Ricordate quella gustosissima gag nella quale Cecco Zalone in “Cado dalle nubi” scopre a modo suo che un bambino apparentemente muto, muto non era?
Il silenzio dei giovani rivoluzionari di casa nostra di fronte alla mattanza siriana perpetrata dal Figlio di Assad (degno erede del padre), amico fidato di altri due assassini del calibro di Vladimir Putin e Ali Khamenei (a loro volta sodali di altri due figli di madre ignota come Kim Jong-un e del leader di turno di Hamas), immagino sia dovuto solo a mutismo selettivo. Proprio come quel bambino.
Con frequenza degna di nota, da moltissimi atenei occidentali si levano grida a difesa del popolo palestinese, che da oltre un anno si trova sotto le bombe dell’esercito israeliano. Al netto di ogni possibile valutazione politica, il governo di Bibi Netanhyau ha le mani lorde di sangue innocente. I morti civili, tra cui troppe donne e bambini, sono decine di migliaia. Dubito che saremo mai in grado di avere un computo ufficiale e credibile di questa ecatombe. Netanyahu e il suo governo dovranno renderne conto.
Una domanda però sorge spontanea e alle mie orecchie suona necessaria: perchè la culla della cultura occidentale tace di fronte a ciò che le cronache, da una Siria per la prima volta aperta ai media dopo mezzo secolo, raccontano?
Quando sostengo che dietro l’uso strumentale del sostantivo “genocidio” nei confronti dell’azione militare in corso a Gaza, sia funzionale solo a sminuire il valore storico della Shoah e che ai Pro Pal non importa quasi nulla del destino di un popolo martoriato, ma interessa eccome scardinare l’idea che Israele abbia diritto di esistere, mi riferisco proprio a questo mutismo selettivo che (non da oggi) accompagna i manifestanti in servizio permanente effettivo.
L’asse Assad-Putin-Khamenei risulta loro più digeribile rispetto a quella Casa Bianca-Unione Europea. Da notare che le prime tre sono dittature o teocrazie, le altre due democrazie elettive piuttosto rodate. Eppure va così.
Dal mutismo selettivo si guarisce? No. Nemmeno è dovuto. La possibilità del dissenso ad minchiam rimane un caposaldo democratico dal quale non recederei nemmeno in cambio della certezza di vedere l’Inter vincere la Champions League fino alla fine dei tempi.
Resta però, secondo me, un elemento culturale da valutare: la lenta inesorabile fine dell’Occidente nato nel 1789 e arrivato a noi.
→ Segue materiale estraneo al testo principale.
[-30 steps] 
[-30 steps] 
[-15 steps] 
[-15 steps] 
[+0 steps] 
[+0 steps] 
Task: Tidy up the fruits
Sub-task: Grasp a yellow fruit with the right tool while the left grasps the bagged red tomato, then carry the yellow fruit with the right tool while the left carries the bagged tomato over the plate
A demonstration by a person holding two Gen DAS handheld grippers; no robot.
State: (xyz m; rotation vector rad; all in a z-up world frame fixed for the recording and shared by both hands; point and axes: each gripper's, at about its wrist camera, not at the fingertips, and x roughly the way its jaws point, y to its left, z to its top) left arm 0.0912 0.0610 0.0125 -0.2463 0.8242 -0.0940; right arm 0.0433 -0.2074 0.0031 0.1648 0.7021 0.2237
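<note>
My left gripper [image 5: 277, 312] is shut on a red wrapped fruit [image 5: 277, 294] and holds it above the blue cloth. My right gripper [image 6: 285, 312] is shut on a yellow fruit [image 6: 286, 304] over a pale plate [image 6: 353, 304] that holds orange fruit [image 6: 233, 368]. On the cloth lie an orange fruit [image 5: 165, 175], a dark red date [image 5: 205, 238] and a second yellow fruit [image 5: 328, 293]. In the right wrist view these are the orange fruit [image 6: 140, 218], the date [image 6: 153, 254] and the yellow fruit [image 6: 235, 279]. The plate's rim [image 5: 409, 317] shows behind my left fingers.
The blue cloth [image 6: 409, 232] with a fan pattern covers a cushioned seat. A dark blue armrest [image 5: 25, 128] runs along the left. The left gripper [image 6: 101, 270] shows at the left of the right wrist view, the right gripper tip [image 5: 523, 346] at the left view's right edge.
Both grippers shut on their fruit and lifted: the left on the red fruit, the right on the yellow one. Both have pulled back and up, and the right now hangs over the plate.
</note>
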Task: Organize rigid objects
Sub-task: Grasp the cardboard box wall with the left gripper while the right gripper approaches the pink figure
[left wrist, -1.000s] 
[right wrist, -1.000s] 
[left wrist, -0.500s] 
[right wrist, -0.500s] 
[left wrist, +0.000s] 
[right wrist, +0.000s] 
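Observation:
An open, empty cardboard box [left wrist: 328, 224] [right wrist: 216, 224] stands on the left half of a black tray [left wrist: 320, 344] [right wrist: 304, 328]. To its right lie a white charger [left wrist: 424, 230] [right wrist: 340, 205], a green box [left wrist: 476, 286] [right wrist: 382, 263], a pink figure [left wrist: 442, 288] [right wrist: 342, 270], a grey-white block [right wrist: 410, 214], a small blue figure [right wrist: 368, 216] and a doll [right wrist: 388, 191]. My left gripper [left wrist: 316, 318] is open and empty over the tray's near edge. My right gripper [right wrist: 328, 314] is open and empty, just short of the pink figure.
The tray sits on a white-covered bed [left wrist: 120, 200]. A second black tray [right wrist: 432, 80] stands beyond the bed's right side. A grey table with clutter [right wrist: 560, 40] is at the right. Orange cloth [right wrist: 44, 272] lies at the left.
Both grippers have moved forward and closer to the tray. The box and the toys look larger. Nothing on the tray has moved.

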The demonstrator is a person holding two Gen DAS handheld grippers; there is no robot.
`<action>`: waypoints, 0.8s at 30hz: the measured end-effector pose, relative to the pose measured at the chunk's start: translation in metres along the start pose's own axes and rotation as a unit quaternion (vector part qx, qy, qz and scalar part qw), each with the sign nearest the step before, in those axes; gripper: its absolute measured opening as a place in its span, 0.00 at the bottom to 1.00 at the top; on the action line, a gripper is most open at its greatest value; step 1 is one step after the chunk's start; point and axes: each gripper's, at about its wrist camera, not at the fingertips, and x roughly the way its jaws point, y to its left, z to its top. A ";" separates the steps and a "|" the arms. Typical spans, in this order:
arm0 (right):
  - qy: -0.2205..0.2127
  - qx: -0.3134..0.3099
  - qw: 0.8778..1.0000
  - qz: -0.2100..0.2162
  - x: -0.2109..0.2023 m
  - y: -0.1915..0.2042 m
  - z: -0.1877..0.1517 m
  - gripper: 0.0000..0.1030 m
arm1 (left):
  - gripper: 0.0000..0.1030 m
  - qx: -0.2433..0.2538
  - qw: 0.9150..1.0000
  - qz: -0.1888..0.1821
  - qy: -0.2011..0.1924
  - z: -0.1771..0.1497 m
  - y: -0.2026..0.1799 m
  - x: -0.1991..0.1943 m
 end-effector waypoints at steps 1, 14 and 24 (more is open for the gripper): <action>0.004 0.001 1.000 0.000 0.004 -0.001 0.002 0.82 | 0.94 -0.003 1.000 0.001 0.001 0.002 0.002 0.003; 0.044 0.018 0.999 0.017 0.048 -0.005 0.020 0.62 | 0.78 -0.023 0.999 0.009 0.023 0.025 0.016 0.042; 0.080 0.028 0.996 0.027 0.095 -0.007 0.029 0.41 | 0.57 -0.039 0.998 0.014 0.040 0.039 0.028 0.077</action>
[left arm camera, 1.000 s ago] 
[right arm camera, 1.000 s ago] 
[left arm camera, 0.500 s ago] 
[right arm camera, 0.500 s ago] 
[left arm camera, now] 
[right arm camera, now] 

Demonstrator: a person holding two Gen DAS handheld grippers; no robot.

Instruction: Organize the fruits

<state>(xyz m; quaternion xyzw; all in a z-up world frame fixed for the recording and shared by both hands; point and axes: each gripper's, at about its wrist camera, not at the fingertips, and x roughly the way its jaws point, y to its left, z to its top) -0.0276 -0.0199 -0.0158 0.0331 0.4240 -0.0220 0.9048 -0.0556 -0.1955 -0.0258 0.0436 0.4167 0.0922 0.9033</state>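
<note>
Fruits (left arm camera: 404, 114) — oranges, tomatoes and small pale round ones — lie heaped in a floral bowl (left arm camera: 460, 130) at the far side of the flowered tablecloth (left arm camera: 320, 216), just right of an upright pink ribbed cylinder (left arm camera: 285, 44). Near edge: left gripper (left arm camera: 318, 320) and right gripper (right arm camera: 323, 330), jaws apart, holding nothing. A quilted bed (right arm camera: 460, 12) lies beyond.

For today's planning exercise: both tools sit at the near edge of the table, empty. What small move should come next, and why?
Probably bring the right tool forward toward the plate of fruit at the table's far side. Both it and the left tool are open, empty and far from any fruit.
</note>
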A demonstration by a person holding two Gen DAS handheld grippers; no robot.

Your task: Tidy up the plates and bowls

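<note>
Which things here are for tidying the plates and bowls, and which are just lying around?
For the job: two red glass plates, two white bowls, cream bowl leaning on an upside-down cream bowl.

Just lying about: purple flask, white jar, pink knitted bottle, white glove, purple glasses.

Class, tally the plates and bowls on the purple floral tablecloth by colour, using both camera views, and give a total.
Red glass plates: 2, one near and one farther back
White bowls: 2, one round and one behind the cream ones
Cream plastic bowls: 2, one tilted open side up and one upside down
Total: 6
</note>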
L’hanno postulata tanti filosofi, storici e scrittori. Consiglio la lettura dell’intervista rilasciata qualche giorno fa da Michel Houellebecq (nella foto) al “Corriere della sera“. La trovate qui.
Ne riporto solo un breve uno stralcio. Buona lettura.
“…una volta sono persino andato a una manifestazione pro-Palestina, per capire. Non c’erano molti arabi, a dire il vero. C’erano soprattutto giovani antagonisti, e qualcuno dei loro genitori bobo. Era talmente contronatura. Perché non possiamo certo dire che l’islam auspichi l’emancipazione dei poveri. È così lontano dalla logica marxista che era quella della gente di sinistra. Quella gente aveva letto Marx, erano strutturati. Strutturati in senso marxista, un po’ ottusi, ma strutturati. In quel che succede oggi non riesco a vedere altro che una specie di senso di colpa, di volontà di scomparire, di pulsione suicida“.
Dal mutismo selettivo alla pulsione suicida, il passo è breve.